Generosity is a virtue that is largely undervalued by society as a whole. There are spiritual reasons for being generous, of course, which you can discover at your favorite house of worship. Today, however, I’d like to focus on the many practical benefits of being generous.
Being generous will free you a little from the burden of materialism. Have you ever noticed that the more stuff you have, the more it taxes you mentally? When you own more things, you have more things to take care of, more things to clean, more things to fix when they break, and more things to replace when they can’t be fixed. On the other hand, if you had fewer things, you’d have more time for relaxing or productive activities. Materialism will have less of a grip on your life.

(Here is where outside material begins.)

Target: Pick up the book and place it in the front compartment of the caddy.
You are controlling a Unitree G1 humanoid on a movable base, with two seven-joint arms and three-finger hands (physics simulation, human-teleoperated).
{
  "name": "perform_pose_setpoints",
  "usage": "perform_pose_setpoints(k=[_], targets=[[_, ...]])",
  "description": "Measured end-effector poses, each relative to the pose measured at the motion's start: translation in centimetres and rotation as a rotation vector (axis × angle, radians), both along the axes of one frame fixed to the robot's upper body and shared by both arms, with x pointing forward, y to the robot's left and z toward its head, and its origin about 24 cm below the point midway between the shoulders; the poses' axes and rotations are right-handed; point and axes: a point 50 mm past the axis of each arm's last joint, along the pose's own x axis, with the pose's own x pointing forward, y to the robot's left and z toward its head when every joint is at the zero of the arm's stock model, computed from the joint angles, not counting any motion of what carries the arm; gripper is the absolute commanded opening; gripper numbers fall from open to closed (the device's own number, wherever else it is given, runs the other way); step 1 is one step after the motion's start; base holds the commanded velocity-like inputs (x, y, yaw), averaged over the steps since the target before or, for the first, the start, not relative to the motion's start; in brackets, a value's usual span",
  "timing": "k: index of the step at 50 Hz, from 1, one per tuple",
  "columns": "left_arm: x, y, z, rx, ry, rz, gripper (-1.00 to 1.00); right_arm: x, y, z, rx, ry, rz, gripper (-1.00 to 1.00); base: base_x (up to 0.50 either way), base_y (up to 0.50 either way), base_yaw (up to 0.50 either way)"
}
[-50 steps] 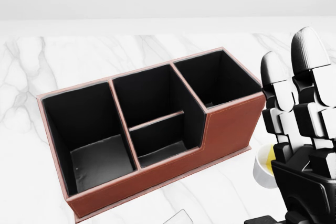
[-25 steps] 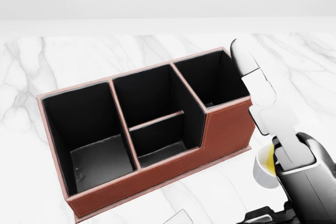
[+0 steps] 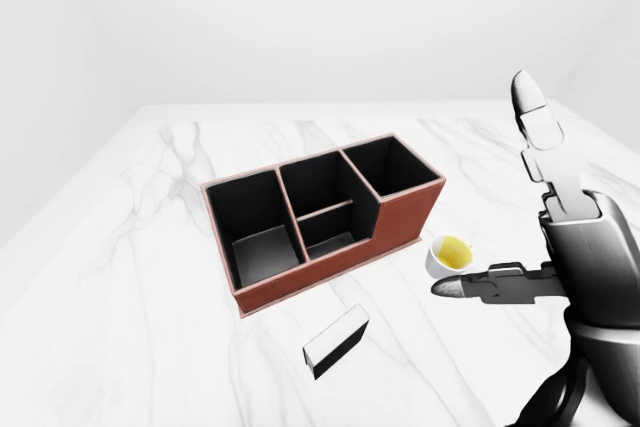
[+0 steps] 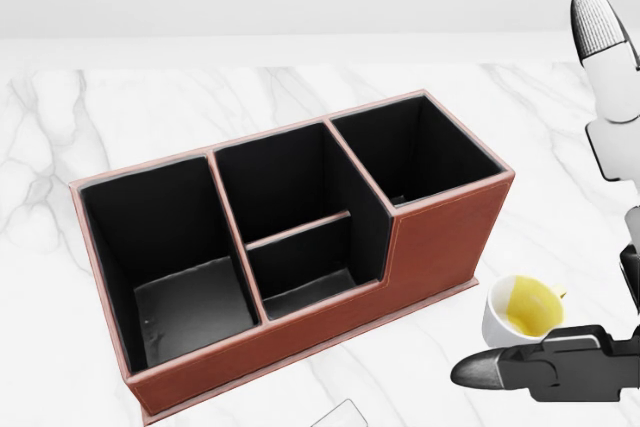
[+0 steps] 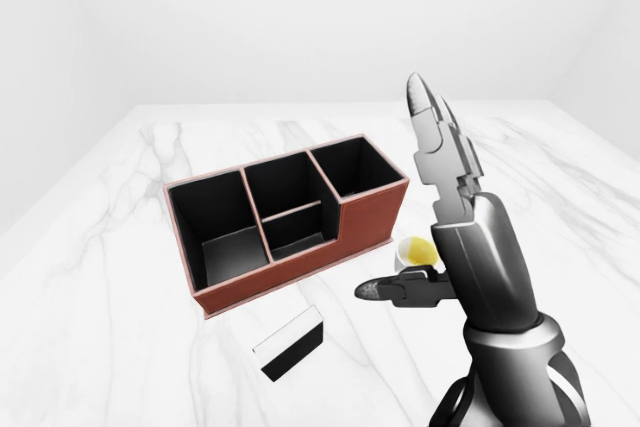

At the same time being generous will cause you to feel better about yourself. When you give to another needy individual, you will have relieved them of a little of their worries. Imagine the pride of being someone else’s knight in shining armor! Or, perhaps you give to a volunteer organization that takes care of orphans. Even a meager gift can help out dozens or even hundreds of people who are less fortunate than you.
Another benefit of being generous is that your focus will necessarily shift from yourself to the object of your generosity. You will be less self-centered because you will be interested in the other person or charity. Because you’ve given them money, you’ll want to know how they’re getting along. Maybe your gift was a huge blessing to them, or maybe they could use a little more help. Because you want to know, you’ll spend more time worrying about them and less time worrying about yourself.
And finally, let’s just be honest and admit that being generous will have the rather Machiavellian effect of making people like you. You can consider yourself to be buying future favors. The people who receive your gifts will be forever appreciative, and they will be more likely to respond when you have a need of your own.
So be generous. Be so generous that you aren’t even sure how you’ll get by without all that extra money. It will be a highly profitable exercise.